■ WHAT TO PRODUCE:
Answer with the number of lines in the listing below that contain the word "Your", and nothing else.
----- TASK INPUTS
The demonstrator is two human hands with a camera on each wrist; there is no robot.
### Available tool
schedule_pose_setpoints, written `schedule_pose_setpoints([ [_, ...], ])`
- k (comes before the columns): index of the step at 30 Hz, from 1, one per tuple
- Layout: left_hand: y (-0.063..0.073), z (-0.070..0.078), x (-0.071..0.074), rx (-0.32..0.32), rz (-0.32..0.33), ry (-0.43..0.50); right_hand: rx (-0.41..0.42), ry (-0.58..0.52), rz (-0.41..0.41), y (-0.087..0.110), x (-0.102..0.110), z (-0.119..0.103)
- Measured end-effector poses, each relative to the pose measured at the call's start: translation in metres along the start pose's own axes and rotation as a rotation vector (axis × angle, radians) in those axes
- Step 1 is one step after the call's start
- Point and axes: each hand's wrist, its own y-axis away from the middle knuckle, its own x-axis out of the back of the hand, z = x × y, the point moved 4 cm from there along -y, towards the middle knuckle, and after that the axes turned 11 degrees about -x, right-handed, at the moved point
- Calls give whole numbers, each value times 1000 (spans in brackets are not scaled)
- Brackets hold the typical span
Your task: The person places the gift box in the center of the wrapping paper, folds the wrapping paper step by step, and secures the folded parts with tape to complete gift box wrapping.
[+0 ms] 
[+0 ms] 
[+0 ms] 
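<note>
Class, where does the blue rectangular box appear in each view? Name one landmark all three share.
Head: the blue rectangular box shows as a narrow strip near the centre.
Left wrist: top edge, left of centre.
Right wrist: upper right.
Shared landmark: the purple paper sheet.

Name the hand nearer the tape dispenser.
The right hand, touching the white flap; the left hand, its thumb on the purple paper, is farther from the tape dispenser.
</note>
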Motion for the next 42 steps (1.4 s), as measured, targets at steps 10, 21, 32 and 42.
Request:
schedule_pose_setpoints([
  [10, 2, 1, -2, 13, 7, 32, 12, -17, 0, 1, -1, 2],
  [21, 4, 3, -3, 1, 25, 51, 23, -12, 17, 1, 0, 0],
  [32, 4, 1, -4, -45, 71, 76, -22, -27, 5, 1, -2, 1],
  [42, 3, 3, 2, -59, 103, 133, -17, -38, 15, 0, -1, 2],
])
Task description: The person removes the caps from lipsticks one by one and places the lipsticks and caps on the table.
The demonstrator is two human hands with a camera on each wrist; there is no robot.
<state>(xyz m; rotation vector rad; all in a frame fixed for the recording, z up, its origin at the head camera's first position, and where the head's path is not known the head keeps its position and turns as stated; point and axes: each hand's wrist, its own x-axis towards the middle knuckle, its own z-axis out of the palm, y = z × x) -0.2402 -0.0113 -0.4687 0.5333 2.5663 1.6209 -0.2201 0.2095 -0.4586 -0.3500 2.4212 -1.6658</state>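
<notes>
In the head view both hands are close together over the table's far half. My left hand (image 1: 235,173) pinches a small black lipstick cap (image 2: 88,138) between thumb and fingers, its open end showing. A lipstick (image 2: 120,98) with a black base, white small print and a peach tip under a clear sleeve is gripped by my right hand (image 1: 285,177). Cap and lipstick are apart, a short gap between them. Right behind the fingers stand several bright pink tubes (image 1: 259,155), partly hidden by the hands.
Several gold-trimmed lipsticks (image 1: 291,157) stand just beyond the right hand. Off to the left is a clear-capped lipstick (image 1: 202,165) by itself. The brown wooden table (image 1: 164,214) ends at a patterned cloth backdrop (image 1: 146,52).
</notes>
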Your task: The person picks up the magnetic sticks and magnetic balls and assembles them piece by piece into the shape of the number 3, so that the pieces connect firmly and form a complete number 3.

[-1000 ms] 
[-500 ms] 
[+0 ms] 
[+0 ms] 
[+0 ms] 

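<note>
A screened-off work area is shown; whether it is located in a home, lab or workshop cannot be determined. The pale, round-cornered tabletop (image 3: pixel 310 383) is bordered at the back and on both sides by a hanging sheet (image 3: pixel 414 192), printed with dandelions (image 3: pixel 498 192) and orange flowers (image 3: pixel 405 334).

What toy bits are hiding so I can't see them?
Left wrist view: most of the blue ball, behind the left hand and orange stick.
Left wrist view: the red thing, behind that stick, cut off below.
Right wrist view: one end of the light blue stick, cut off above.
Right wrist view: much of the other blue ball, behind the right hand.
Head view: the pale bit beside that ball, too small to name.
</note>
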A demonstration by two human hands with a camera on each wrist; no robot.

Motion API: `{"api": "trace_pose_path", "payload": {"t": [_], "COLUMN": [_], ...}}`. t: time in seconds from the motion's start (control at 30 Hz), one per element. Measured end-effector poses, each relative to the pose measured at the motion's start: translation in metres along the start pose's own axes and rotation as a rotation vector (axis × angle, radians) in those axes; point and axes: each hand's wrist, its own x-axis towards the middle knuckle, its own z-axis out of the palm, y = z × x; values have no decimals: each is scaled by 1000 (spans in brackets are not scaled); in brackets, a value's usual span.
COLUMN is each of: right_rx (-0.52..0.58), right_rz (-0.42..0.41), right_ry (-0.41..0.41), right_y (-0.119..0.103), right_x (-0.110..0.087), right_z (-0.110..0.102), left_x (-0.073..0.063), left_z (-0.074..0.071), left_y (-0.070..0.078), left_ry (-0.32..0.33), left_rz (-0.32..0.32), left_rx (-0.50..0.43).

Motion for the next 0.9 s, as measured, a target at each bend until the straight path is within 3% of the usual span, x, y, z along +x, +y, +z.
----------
■ EXPECTED ANSWER:
2